Pada uji klinis maupun manajemen nyeri yang efektif diperlukan penilaian yang valid dan reliabel. Nyeri akut dapat dinilai baik pada saat pasien dalam kondisi sedang istirahat atau sedang bergerak dengan menggunakan alat satu dimensi seperti penilaian skala numerik (Numeric Rating Scale) atau skala analog visual (Visual Analog Scale). Kedua alat tersebut memiliki 'kemampuan' lebih untuk mendeteksi perubahan intensitas nyeri dibandingkan dengan skala penilaian kategori lisan (Verbal Categorial Rating Scale).

Penilaian nyeri merupakan hal yang penting dilakukan sehingga dapat diperoleh data yang bermanfaat dan kesimpulan yang benar pada proses perawatan yang diberikan kepada pasien. Oleh karena itu banyak dikembangkan instrumen untuk melakukan penilaian nyeri ini, seperti VAS,NRS, dan VRS. Dua diantara instrumen tersebut yakni penilaian skala numerik (NRS) dan skala analog visual (VAS), memiliki keunggulan yakni berfungsi 'terbaik' untuk pasien dengan perasaan subyektif terhadap rasa nyeri yang dirasakan saat sekarang. Pada sebuah penelitian yang menggunakan rekaman secara simultan intensitas nyeri pada VAS, NRS, dan VRS dengan melibatkan sejumlah pasien dalam skala besar menunjukkan bahwa VAS dan NRS lebih unggul dibandingkan VRS. Berdasarkan data penelitian yang dilakukan untuk membandingkan penggunaan instrumen penilaian nyeri VAS, NRS, dan VRS diperoleh hasil bahwa instrumen VAS dan NRS memberikan hasil yang hampir identik pada pasien yang sama, waktu yang bervariasi atau berbeda-beda setelah proses pembedahan.

art-17des14

ari 13des-2

Grafik Hasil Penelitian Perbandingan VAS, NRS, dan VRS
(sumber: Assessment Pain British Journal of Anaesthesia 101 (1): 17–24 (2008))
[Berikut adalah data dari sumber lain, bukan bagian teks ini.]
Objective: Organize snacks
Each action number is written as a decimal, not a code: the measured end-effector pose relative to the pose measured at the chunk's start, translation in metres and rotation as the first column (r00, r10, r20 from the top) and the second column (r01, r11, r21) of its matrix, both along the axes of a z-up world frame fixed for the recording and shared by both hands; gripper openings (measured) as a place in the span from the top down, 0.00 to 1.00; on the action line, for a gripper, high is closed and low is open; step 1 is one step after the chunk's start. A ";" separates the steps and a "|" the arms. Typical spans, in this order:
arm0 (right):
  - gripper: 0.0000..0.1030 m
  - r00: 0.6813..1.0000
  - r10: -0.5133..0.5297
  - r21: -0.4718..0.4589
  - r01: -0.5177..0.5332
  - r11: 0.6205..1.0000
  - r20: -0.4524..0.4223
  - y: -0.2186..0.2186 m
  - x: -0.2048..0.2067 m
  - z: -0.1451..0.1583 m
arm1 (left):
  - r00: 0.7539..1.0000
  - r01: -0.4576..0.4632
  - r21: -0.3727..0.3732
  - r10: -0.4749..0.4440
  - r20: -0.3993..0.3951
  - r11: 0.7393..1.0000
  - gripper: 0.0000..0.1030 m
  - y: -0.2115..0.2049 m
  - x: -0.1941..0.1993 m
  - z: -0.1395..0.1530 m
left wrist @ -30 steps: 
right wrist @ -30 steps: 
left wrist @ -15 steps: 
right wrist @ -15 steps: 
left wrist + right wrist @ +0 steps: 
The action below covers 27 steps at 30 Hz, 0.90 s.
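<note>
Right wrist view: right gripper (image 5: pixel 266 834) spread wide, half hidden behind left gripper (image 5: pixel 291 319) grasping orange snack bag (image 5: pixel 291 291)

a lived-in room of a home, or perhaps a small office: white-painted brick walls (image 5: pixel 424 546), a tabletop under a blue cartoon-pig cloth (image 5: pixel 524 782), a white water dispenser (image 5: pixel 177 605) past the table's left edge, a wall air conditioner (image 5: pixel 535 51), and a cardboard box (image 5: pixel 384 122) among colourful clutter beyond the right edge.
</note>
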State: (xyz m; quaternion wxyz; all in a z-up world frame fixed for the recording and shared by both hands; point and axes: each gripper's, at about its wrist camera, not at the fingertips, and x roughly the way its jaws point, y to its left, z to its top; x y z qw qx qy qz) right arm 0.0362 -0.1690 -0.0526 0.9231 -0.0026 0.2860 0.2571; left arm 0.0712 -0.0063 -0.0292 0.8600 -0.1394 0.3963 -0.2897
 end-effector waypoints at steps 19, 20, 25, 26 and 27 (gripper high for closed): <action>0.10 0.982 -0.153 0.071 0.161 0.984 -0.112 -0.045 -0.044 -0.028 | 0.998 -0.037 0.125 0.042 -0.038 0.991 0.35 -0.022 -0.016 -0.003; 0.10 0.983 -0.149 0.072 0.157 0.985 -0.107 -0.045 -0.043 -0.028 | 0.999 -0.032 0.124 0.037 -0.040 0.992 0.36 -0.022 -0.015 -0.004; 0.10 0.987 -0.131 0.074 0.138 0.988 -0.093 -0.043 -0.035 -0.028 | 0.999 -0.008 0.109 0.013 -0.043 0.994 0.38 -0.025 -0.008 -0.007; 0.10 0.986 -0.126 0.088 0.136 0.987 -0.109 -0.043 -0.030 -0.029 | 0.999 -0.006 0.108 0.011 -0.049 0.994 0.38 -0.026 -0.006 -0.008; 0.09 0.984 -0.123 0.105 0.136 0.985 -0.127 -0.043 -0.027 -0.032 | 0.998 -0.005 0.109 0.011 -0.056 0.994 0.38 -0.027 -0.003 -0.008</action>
Penilaian nyeri pada pasien yang sedang beristirahat ataupun pasien yang sedang dalam pergerakan penting dilakukan, namun proses penilaian nyeri pada pasien yang sedang bergerak dinilai lebih penting dibandingkan pada saat pasien sedang dalam kondisi istirahat, salah satunya karena pergerakan pasien dapat memicu terjadinya nyeri.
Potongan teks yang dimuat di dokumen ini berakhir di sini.